- Episode no.: Season 5 Episode 21
- Directed by: Delbert Mann
- Written by: Paddy Chayefsky
- Original air date: April 26, 1953

Guest appearances
- J. Pat O'Malley - Mr. Healey; Martin Newman - Boy; Peg Hillias - Mother; Joseph Boland - Boss; Joe Mantell - Linotype operator;

Episode chronology
| ← Previous "The Recluse" | Next → "A Little Something in Reserve" |

= Printer's Measure =

1953 teleplay by Paddy Chayefsky

"Printer's Measure" is a Paddy Chayefsky-written episode of the TV anthology series, The Philco Television Playhouse. The episode was directed by Delbert Mann, produced by Fred Coe, and aired in April 1953.

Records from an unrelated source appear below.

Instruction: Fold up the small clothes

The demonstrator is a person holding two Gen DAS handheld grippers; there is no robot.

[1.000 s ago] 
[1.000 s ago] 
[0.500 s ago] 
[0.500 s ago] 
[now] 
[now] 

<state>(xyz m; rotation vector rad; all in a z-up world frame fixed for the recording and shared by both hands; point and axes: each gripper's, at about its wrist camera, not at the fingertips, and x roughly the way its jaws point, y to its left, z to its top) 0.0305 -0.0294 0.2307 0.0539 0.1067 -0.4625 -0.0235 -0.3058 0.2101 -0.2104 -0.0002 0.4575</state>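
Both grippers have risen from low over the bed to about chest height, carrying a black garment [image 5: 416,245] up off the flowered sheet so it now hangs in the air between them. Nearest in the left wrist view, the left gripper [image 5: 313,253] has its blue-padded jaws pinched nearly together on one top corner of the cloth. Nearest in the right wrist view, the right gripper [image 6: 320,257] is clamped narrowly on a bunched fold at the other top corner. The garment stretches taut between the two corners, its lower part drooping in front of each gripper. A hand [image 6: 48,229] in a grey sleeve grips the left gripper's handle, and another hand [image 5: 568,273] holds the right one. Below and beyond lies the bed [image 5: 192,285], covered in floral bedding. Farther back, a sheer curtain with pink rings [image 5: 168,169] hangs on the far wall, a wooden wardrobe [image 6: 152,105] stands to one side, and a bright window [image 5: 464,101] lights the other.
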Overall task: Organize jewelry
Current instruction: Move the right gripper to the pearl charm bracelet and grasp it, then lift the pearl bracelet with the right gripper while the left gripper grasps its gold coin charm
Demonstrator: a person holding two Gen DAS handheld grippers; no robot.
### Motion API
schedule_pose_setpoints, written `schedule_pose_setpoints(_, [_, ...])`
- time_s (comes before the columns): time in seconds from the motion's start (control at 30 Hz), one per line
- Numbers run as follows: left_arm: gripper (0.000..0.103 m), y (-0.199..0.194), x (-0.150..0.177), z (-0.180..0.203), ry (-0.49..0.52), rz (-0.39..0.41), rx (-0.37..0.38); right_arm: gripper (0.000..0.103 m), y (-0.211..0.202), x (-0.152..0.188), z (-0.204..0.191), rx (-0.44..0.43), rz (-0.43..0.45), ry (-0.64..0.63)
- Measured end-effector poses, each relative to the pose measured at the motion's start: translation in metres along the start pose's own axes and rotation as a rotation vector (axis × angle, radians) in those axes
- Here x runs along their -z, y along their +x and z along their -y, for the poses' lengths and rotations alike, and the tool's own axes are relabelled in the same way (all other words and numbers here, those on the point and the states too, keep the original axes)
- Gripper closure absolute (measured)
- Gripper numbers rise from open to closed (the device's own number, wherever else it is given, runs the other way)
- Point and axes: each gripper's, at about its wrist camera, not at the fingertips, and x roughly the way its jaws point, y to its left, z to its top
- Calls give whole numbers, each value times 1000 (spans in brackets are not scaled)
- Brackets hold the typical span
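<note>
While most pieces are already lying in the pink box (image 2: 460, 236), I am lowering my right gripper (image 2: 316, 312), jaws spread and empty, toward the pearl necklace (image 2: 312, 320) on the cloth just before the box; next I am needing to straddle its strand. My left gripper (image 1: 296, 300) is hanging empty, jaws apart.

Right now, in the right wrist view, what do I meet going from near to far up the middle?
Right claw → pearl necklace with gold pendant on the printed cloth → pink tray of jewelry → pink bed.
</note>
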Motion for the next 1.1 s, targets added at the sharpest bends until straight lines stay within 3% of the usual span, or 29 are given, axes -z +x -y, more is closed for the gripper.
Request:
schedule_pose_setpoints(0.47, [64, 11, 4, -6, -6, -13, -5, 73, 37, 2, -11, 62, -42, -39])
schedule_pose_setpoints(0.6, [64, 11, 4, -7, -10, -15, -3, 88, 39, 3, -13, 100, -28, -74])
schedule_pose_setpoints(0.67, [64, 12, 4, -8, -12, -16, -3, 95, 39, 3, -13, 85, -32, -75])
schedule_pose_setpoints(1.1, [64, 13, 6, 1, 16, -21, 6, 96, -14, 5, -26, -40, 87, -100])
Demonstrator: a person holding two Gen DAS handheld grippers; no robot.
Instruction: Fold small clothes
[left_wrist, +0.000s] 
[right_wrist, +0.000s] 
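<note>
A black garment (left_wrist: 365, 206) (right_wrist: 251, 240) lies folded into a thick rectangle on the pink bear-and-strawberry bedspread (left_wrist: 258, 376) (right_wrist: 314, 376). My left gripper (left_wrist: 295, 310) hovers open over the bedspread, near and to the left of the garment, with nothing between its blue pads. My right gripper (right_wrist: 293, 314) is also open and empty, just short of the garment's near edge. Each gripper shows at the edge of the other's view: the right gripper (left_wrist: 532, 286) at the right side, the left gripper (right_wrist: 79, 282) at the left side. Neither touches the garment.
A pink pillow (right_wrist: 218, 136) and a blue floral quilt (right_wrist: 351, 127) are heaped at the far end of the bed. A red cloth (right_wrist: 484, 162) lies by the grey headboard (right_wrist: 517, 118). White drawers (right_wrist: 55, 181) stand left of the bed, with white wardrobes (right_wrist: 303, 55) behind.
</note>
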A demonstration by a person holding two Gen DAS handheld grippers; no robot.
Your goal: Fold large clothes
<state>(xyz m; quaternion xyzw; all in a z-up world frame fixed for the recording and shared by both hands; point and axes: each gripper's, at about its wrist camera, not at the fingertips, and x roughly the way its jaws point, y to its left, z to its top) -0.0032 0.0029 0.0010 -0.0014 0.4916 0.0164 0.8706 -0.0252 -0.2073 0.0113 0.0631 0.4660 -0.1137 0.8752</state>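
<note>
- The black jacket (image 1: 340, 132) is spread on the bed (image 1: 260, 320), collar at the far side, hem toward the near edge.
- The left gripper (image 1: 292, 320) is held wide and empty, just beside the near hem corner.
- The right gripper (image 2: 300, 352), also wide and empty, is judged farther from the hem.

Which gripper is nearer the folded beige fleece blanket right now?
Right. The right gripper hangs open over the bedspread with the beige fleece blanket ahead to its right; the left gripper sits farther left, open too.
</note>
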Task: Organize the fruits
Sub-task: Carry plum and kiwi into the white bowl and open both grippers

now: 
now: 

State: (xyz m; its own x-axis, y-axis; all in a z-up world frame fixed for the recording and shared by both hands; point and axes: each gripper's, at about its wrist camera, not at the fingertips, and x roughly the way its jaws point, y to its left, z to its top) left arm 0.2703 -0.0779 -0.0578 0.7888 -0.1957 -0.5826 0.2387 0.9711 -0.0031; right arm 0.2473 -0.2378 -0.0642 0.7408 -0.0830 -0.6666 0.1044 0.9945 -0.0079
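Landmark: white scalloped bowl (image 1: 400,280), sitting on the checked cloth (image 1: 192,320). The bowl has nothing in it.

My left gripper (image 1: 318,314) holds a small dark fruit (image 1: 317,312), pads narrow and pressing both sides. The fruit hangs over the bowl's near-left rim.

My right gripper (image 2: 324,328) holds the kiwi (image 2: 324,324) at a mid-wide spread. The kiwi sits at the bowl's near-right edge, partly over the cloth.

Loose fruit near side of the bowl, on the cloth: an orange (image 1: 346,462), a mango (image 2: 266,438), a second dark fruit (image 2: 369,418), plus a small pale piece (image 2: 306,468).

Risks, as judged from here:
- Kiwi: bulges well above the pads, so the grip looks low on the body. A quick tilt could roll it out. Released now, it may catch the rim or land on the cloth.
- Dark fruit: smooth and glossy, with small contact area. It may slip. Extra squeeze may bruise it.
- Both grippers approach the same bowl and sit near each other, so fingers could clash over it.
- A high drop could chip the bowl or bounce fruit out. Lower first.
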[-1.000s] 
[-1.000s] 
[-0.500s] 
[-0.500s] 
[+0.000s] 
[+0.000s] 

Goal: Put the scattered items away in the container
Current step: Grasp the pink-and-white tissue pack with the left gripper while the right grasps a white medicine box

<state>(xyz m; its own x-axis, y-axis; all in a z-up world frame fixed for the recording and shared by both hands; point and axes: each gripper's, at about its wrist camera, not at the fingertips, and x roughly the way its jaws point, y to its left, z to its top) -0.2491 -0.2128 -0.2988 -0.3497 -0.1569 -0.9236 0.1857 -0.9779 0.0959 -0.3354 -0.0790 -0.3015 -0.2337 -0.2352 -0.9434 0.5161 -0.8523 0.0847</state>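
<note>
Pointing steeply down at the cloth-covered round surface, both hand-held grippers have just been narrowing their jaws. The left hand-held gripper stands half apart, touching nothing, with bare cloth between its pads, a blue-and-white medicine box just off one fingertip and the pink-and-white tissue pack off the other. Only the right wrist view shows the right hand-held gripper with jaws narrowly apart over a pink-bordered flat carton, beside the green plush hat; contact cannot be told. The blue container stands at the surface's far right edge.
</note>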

The script was based on a short story Chayefsky had written in college, which he summarized as follows:
It was about a boy who comes to work in a print shop. He is befriended by a rancorous old compositor. The old compositor has an immense pride in his craft, but he knocks it down continually in the eyes of the boy. When the boy leaves for a better-paying if less rewarding job in a furrier's shop, the old compositor suddenly slaps the boy, revealing how deeply he is hurt by the boy's defection.

The "Printer's Measure" teleplay was one of six that Chayefsky selected for inclusion in a 1955 anthology of his television work. He called it "probably the best-constructed script in the book".